My goal now is to make it to Grandma before anybody else does. Which is the worst fucking game being played today.

But when I get to the bottom of the stairs, I can feel our vessel collapsing in on itself as the wash of adrenaline ends and the ramifications of the fight I’ve just picked with my extended family hit me in the back of my very soul like a gamma burst from a supermassive blackhole.

I turn left instead of right, into the open door of the empty room across from the stairs, and stumble across its floor to the farthest corner to collapse in it.

Head pressed between the two converging walls, hat brim bent and caught in the pressure, eyes clenched as tightly shut as Kesley’s, I feel more alone than I can remember. And like the biggest piece of shit that has ever existed.

How could I, this overly masculine freak of nature with no coherent or reputable upbringing, this queer, autistic, intersex, transexual, mentally ill failure of an adult human sexual deviant, think that I had any right to defend my presence amongst children?

How was it that I, a twenty-eight year old, could have the gall to argue with and attempt to shame true adults who are nearly twice my age and were the actual parents of some of the children I was with?

How did I even have the gall to call myself a woman when I had just used the strength of my height, my bulky girth, my imposing posture, and my domineering voice to shout down a group of responsible, upstanding, respectable, God fearing adults in front of their own sons and daughters?
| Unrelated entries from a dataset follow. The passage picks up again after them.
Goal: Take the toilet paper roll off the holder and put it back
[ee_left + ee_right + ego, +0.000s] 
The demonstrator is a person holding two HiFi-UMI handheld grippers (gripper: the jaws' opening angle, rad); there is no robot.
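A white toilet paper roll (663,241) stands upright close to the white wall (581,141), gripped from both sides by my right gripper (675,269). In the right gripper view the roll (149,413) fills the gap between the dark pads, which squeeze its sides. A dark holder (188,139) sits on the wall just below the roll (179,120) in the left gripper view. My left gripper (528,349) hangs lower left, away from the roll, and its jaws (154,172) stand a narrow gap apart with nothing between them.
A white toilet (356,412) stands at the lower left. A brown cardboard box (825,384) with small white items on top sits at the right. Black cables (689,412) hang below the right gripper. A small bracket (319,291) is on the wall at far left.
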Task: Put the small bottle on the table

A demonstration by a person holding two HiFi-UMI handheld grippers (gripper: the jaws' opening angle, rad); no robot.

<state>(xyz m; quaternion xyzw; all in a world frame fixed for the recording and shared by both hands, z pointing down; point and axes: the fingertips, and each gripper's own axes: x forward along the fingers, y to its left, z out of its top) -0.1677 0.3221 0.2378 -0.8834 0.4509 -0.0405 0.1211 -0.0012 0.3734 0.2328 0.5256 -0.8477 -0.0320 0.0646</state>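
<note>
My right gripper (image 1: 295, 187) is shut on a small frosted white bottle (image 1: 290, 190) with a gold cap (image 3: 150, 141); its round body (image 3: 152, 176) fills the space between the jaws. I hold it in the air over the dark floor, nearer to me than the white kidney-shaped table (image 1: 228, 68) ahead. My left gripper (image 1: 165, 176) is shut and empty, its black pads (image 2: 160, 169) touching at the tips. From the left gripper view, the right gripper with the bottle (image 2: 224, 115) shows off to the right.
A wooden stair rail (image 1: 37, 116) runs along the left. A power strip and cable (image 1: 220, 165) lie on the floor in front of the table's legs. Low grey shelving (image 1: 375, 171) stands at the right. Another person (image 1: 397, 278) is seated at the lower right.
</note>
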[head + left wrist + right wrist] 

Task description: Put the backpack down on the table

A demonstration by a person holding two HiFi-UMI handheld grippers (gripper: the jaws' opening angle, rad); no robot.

I fought instead of having fawned. I lashed out instead of having fled. I’d leveraged my nearly three decades of trauma and resentment to take control of a room full of chaos and bend it to my will against my station in life, and now I was going to have to pay for it. And I would deserve every ounce of agony that came down on me.

I am the very thing I hate most about the world, everything that has ever hurt me, someone who has claimed any authority at all.

I know that all of these questions and accusations are wrong. Framed by the bigotry of our culture and not the truth. I know that I was in the right, and that I did well. But it doesn’t matter. The emotions and thoughts are not listening. And I can feel my relatives planning my demise as I try to sink into the concrete floor on my elbows and knees in the corner of a dark basement room.

Relax, I hear Ni’a think near my right ear. The shockwaves will return, but you were perfect. If you relax, you will not sink.

“I want to sink,” I mumble.

Oh, that’s what that emotion is, they observe. You’re crashing. May I soften it?

“No,” I feel myself snarl, defensive anger mixing with all the self loathing to make my body feel like that of a festering, rotten, odoriferous monster.

I don’t think my parents are coming to check on me.